▸ **Problem requirements**: Scan the lines below; pull out those with "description".

·····

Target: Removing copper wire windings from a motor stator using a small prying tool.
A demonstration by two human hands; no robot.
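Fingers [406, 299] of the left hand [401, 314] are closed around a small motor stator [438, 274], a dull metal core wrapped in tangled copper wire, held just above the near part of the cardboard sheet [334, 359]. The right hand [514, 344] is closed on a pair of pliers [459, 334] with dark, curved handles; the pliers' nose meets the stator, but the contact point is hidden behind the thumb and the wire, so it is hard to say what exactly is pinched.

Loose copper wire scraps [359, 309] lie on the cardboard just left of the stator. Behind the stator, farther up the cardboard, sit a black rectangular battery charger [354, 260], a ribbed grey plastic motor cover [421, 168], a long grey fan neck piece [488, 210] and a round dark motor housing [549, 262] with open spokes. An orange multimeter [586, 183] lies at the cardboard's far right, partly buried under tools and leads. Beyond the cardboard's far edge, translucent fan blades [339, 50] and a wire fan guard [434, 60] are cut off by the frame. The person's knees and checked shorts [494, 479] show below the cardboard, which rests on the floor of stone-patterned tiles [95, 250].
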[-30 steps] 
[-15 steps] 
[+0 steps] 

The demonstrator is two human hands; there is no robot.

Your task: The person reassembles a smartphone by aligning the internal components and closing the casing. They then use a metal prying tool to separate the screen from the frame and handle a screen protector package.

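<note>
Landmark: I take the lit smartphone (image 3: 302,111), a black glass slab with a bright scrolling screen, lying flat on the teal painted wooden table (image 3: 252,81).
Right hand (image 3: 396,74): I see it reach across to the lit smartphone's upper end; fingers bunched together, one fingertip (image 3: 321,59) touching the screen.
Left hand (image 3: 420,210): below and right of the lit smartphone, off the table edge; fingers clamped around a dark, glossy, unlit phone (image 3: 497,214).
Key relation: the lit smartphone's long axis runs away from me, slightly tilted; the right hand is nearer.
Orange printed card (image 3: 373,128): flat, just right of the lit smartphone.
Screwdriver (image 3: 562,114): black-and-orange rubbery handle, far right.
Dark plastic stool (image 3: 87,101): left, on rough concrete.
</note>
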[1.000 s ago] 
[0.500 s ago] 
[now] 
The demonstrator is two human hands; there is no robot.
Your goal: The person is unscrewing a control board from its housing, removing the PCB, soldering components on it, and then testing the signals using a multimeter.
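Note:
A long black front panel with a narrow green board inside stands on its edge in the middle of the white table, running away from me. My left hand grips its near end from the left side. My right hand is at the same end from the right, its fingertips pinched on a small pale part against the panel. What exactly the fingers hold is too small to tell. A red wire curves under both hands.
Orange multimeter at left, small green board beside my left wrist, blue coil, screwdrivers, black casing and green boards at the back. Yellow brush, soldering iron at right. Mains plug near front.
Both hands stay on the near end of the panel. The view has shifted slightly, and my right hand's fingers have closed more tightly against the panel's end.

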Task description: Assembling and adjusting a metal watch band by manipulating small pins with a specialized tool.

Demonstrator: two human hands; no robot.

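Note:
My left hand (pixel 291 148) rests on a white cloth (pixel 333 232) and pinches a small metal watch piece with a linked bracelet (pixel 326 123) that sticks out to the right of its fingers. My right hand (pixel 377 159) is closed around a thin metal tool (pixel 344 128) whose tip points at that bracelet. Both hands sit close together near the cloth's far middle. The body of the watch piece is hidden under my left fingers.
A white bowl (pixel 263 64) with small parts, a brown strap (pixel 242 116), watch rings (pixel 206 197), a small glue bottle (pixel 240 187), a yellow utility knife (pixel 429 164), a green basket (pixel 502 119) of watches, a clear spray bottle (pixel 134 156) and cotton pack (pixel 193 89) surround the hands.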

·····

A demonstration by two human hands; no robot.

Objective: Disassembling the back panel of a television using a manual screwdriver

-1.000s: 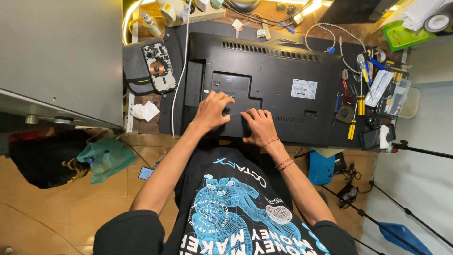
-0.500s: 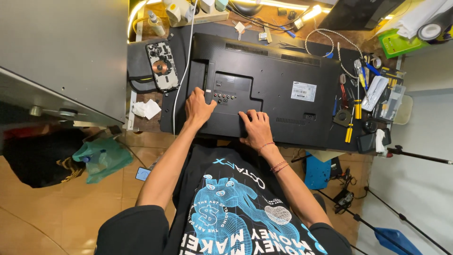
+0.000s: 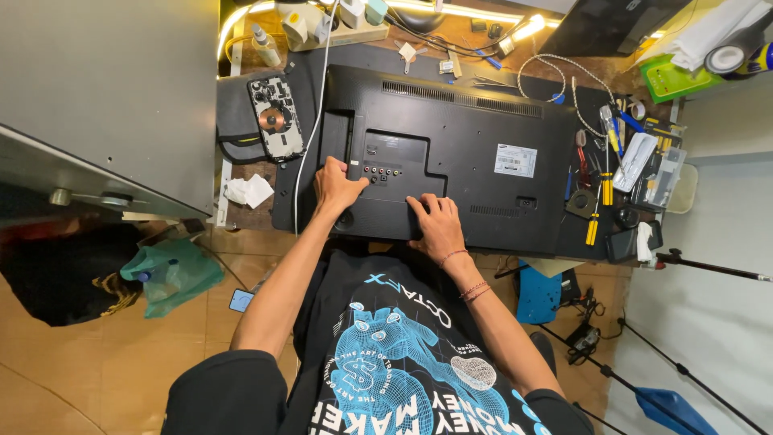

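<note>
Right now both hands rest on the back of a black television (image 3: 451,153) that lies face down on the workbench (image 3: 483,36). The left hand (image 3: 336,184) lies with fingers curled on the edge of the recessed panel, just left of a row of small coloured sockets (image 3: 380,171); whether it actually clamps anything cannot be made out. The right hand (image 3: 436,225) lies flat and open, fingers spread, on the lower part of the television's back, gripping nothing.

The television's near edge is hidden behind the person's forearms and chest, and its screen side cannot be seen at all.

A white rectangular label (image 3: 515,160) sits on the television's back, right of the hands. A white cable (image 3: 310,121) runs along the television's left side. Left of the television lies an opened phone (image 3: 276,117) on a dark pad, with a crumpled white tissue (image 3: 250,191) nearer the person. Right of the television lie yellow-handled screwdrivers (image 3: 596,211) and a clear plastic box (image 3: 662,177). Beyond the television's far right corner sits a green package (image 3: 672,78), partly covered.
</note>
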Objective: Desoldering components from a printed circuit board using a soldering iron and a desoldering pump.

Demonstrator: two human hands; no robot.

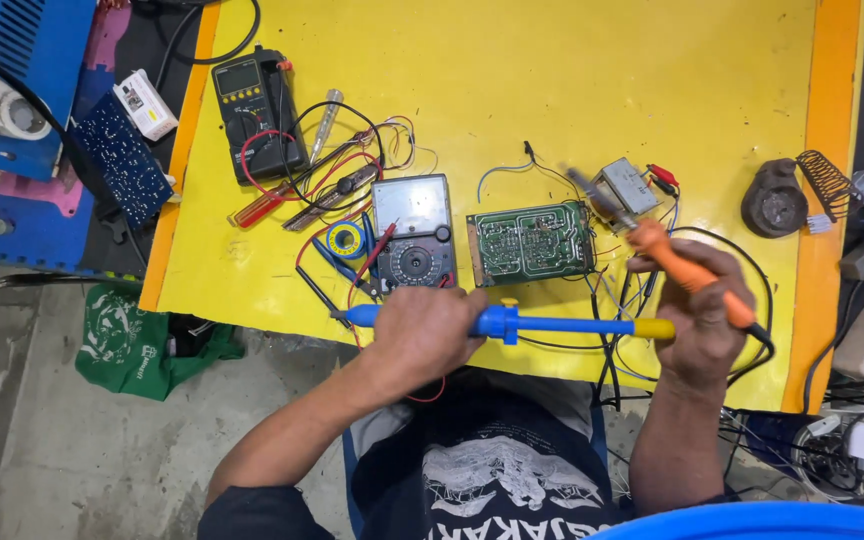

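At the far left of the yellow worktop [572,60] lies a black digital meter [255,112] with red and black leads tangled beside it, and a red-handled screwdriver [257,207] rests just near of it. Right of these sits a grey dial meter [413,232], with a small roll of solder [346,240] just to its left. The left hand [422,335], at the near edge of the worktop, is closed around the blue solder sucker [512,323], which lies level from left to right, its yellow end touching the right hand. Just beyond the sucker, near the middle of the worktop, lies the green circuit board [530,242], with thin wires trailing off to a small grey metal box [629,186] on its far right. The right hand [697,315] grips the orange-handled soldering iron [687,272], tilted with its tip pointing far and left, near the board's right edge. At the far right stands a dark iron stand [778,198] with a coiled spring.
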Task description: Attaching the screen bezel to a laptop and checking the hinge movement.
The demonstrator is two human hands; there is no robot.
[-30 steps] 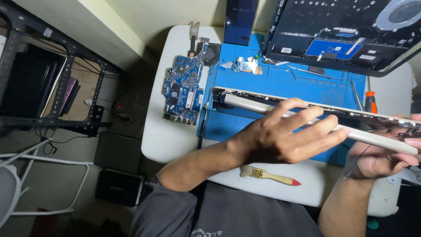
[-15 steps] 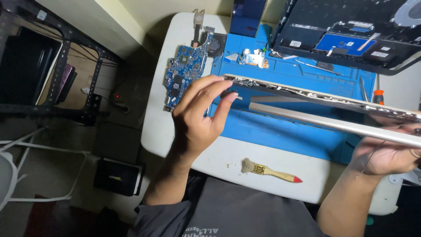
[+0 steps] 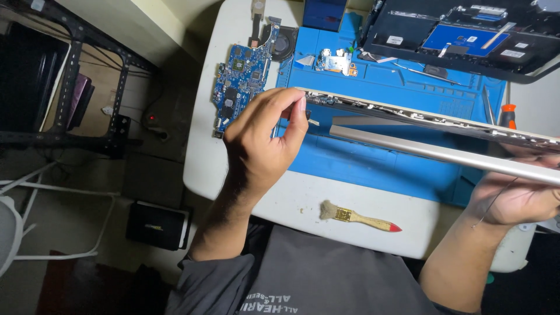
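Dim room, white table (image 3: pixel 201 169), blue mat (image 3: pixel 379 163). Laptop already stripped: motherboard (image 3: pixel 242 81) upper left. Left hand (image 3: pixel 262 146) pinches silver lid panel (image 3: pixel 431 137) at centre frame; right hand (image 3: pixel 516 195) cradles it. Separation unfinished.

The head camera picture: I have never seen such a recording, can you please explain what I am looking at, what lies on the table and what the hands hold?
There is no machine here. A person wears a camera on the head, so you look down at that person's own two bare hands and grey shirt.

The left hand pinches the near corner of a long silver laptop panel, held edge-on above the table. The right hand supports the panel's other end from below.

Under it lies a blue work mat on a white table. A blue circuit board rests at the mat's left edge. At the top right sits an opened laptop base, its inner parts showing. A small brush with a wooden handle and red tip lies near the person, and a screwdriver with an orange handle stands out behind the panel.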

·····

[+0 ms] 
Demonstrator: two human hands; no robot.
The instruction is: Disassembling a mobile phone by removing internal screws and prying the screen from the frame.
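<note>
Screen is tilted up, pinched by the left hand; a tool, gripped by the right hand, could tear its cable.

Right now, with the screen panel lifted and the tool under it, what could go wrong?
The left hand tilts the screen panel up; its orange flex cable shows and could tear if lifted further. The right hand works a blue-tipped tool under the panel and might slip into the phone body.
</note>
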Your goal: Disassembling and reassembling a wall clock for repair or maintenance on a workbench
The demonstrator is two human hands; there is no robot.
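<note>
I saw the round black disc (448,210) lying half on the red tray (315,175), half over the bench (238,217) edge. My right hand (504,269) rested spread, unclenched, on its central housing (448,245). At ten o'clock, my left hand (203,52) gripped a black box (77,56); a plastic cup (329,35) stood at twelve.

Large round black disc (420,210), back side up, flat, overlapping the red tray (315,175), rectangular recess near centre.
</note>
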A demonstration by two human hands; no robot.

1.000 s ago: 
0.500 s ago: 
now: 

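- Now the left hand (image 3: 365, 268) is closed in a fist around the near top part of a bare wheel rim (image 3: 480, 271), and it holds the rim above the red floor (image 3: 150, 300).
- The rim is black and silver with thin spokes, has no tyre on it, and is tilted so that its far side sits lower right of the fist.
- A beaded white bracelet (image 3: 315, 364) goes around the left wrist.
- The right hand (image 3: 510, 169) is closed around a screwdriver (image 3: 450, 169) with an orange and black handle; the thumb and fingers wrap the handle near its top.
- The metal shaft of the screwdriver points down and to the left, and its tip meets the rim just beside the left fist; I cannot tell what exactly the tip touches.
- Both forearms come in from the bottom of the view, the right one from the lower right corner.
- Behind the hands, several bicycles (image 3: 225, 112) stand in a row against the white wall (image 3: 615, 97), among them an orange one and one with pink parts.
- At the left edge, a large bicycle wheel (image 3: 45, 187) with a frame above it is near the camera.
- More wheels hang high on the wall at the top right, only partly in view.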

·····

▸ **Completed exercise**:
Task description: Assembling and adjusting a metal watch band by manipulating small pins with a specialized tool.
Task description: Attaching the screen bezel to a laptop and checking the hinge movement.

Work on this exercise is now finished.